## [The records]
%%
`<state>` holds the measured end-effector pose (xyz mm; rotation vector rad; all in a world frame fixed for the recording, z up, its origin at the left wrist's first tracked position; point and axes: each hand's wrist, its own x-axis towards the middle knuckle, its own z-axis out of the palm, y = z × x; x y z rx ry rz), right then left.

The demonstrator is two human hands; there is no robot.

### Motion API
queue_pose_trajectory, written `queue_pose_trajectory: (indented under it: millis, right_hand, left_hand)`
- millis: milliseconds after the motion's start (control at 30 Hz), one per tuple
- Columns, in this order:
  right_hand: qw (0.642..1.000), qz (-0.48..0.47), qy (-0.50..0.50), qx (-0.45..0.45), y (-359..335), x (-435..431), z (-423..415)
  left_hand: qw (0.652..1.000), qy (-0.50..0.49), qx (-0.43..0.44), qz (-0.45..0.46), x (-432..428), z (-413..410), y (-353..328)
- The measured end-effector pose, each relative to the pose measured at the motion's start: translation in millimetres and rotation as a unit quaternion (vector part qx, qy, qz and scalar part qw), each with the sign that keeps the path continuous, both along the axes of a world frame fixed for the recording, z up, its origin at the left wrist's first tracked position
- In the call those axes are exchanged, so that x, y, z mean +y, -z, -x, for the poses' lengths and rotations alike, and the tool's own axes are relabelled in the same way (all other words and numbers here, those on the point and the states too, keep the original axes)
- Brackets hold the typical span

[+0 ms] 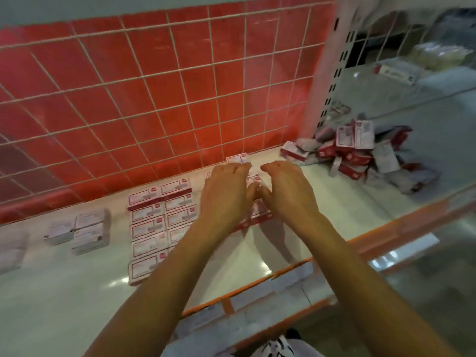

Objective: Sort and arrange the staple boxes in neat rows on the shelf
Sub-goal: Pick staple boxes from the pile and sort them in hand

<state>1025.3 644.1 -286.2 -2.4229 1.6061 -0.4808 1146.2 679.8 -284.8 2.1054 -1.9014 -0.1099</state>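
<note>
Beneath the hands on a white shelf [233, 264], seen from the head camera, a person works over a column of red-and-white staple boxes [260, 211]. The left hand [226, 194] and right hand [286, 194] hover side by side above that column, thumbs nearly meeting and fingers bent down at the far end. Whether they press, pinch or merely cover the boxes cannot be told, as the fingertips are hidden behind the knuckles.

Just left of the left hand lie two tidy rows [161, 220], the boxes flat and edge to edge. Further left of it sit paler stacks [88, 231]. Well to the right of the right hand, and beyond it, a loose heap [360, 153] of the same boxes lies unsorted. Beyond the fingers rises a wire grid [154, 81] over red backing.

The boxes look like small, stiff card cartons, probably dense for their size and glossy enough to slide on the shelf. A pinch across the two long sides should hold one best. Flat palms against a row's ends should nudge it straight without tipping any.
</note>
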Motion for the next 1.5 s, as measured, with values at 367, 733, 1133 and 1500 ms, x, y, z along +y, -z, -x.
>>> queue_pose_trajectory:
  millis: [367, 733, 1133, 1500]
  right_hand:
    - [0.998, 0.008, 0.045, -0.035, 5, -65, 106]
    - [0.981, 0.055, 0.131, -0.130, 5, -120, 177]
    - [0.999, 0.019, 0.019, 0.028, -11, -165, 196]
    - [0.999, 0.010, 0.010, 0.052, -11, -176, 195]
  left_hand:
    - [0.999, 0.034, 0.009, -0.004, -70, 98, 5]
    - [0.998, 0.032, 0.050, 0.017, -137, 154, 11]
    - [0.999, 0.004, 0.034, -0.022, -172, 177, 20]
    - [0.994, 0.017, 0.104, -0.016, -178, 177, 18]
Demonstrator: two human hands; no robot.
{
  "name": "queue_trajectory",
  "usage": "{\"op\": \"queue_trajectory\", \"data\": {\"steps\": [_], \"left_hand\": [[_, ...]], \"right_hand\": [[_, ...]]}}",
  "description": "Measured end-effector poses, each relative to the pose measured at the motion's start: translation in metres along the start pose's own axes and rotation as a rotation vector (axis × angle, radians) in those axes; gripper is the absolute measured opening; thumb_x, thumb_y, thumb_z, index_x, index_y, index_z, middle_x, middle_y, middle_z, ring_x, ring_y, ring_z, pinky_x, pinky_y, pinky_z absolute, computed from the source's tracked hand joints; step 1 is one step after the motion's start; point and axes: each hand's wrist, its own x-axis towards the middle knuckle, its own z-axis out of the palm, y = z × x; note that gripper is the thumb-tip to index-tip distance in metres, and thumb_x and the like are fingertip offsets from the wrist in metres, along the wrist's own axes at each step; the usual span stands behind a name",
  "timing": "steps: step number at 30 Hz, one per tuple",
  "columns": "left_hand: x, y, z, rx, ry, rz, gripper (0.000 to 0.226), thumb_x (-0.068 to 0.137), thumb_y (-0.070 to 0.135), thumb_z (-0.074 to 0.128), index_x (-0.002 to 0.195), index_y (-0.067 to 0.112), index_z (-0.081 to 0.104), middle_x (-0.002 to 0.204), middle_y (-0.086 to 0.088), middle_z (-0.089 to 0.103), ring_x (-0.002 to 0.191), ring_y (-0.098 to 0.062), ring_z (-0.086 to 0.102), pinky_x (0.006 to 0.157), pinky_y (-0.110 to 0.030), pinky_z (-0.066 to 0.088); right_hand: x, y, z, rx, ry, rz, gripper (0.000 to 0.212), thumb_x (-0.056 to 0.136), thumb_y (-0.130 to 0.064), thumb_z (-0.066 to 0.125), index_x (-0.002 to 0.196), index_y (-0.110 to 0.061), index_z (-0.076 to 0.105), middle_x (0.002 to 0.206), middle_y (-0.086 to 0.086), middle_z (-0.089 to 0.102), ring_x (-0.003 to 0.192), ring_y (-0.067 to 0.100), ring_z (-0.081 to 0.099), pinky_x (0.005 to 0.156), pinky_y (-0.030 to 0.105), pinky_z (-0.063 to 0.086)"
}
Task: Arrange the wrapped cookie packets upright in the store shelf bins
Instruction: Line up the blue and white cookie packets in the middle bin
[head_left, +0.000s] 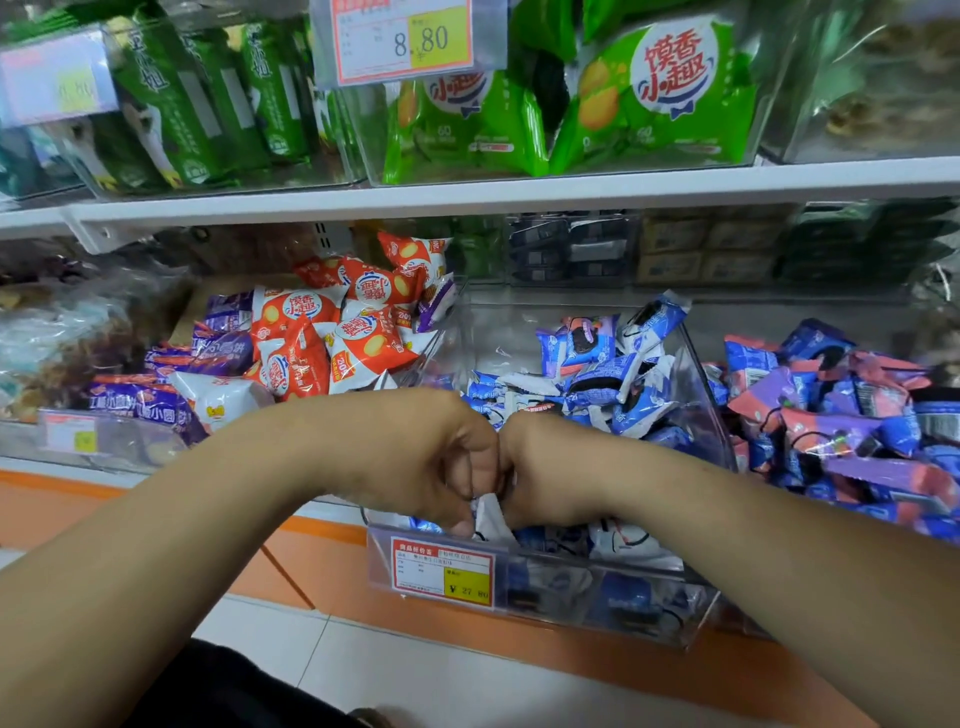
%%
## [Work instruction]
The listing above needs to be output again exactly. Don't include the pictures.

## [Exercise result]
`<state>` holds the measured end-effector pose (xyz mm; rotation vector rad; all in a world frame fixed for the recording, z up, its origin at the left wrist's first tracked position; point and axes: each hand's wrist, its own x-axis towards the middle knuckle, its own z-axis out of the palm, y = z × x; x y z rx ry rz), right then left.

The demonstrator is two human hands; there is no robot.

### Motion API
queue_pose_trajectory, written `queue_pose_trajectory: (indented under it: millis, right_hand, left_hand)`
- millis: milliseconds after the motion's start (control at 30 Hz), one per tuple
- Columns, in this order:
  right_hand: qw (0.642..1.000), qz (-0.48..0.47), qy (-0.50..0.50), qx (-0.45..0.45), y (-359..335), x (-435..431), z (-423..415)
  left_hand: qw (0.652..1.000), qy (-0.50..0.49), qx (-0.43..0.44), qz (-0.45..0.46), x (-432..428), z (-413..410), y (-353..328)
- The measured end-effector pose, each relative to the pose measured at the motion's start: translation in millimetres and rotation as a unit quaternion (vector part qx, qy, qz and scalar part qw), each with the sign that keeps the path continuous, both along the axes of a world frame fixed for the recording, z up, its origin at the left wrist's first tracked position
- In the call those axes are exchanged, so that x, y, z mean +y, -z, -x, for the poses' lengths and rotations alike, and the tool's own axes are relabelled in the same way (all other words and numbers here, those on the point and the states too, keep the original axes)
- Brackets hold the typical span

[+0 ms] 

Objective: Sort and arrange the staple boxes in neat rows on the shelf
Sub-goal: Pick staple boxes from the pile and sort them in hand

<state>1025.3 644.1 -286.2 -2.4229 1.6061 -0.4808 1146.2 679.8 -284.8 2.1054 -1.9014 -0.1099</state>
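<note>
Beneath the hands on a white shelf [233, 264], seen from the head camera, a person works over a column of red-and-white staple boxes [260, 211]. The left hand [226, 194] and right hand [286, 194] hover side by side above that column, thumbs nearly meeting and fingers bent down at the far end. Whether they press, pinch or merely cover the boxes cannot be told, as the fingertips are hidden behind the knuckles.

Just left of the left hand lie two tidy rows [161, 220], the boxes flat and edge to edge. Further left of it sit paler stacks [88, 231]. Well to the right of the right hand, and beyond it, a loose heap [360, 153] of the same boxes lies unsorted. Beyond the fingers rises a wire grid [154, 81] over red backing.

The boxes look like small, stiff card cartons, probably dense for their size and glossy enough to slide on the shelf. A pinch across the two long sides should hold one best. Flat palms against a row's ends should nudge it straight without tipping any.
</note>
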Motion for the next 1.5 s, as measured, with values at 367, 733, 1133 and 1500 ms, x, y, z along +y, -z, -x.
>>> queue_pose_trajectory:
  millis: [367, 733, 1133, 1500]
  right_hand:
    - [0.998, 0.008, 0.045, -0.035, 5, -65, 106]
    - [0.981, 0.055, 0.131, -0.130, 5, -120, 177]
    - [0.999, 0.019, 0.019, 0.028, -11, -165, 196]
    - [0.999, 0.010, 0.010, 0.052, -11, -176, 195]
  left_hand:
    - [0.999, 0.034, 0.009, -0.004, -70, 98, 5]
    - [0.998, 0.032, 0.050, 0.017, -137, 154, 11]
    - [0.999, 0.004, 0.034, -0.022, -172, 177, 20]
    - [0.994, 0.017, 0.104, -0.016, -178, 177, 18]
Demonstrator: two human hands; no robot.
{
  "name": "queue_trajectory",
  "usage": "{\"op\": \"queue_trajectory\", \"data\": {\"steps\": [_], \"left_hand\": [[_, ...]], \"right_hand\": [[_, ...]]}}",
  "description": "Measured end-effector poses, each relative to the pose measured at the motion's start: translation in metres along the start pose's own axes and rotation as a rotation vector (axis × angle, radians) in those axes; gripper is the absolute measured opening; thumb_x, thumb_y, thumb_z, index_x, index_y, index_z, middle_x, middle_y, middle_z, ring_x, ring_y, ring_z, pinky_x, pinky_y, pinky_z absolute, computed from the source's tracked hand joints; step 1 is one step after the motion's start; point and axes: each hand's wrist, its own x-axis towards the middle knuckle, its own z-axis out of the palm, y = z × x; note that gripper is the thumb-tip to index-tip distance in metres, and thumb_x and the like are fingertip offsets from the wrist in metres, along the wrist's own axes at each step; the usual span stands behind a name",
  "timing": "steps: step number at 30 Hz, one per tuple",
  "columns": "left_hand: x, y, z, rx, ry, rz, gripper (0.000 to 0.226), thumb_x (-0.068 to 0.137), thumb_y (-0.070 to 0.135), thumb_z (-0.074 to 0.128), index_x (-0.002 to 0.195), index_y (-0.067 to 0.112), index_z (-0.081 to 0.104), middle_x (-0.002 to 0.204), middle_y (-0.086 to 0.088), middle_z (-0.089 to 0.103), ring_x (-0.002 to 0.191), ring_y (-0.098 to 0.062), ring_z (-0.086 to 0.102), pinky_x (0.006 to 0.157), pinky_y (-0.110 to 0.030), pinky_z (-0.066 to 0.088); right_hand: x, y, z, rx, ry, rz, gripper (0.000 to 0.212), thumb_x (-0.056 to 0.136), thumb_y (-0.130 to 0.064), thumb_z (-0.066 to 0.125), index_x (-0.002 to 0.196), index_y (-0.110 to 0.061), index_z (-0.076 to 0.105), middle_x (0.002 to 0.206), middle_y (-0.086 to 0.086), middle_z (-0.089 to 0.102), ring_x (-0.003 to 0.192), ring_y (-0.067 to 0.100), ring_z (-0.081 to 0.099), pinky_x (0.005 to 0.156), pinky_y (-0.030 to 0.105), pinky_z (-0.063 to 0.086)"
}
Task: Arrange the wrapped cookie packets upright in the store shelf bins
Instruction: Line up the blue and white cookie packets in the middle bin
[head_left, +0.000s] 

There's nothing more to this exercise.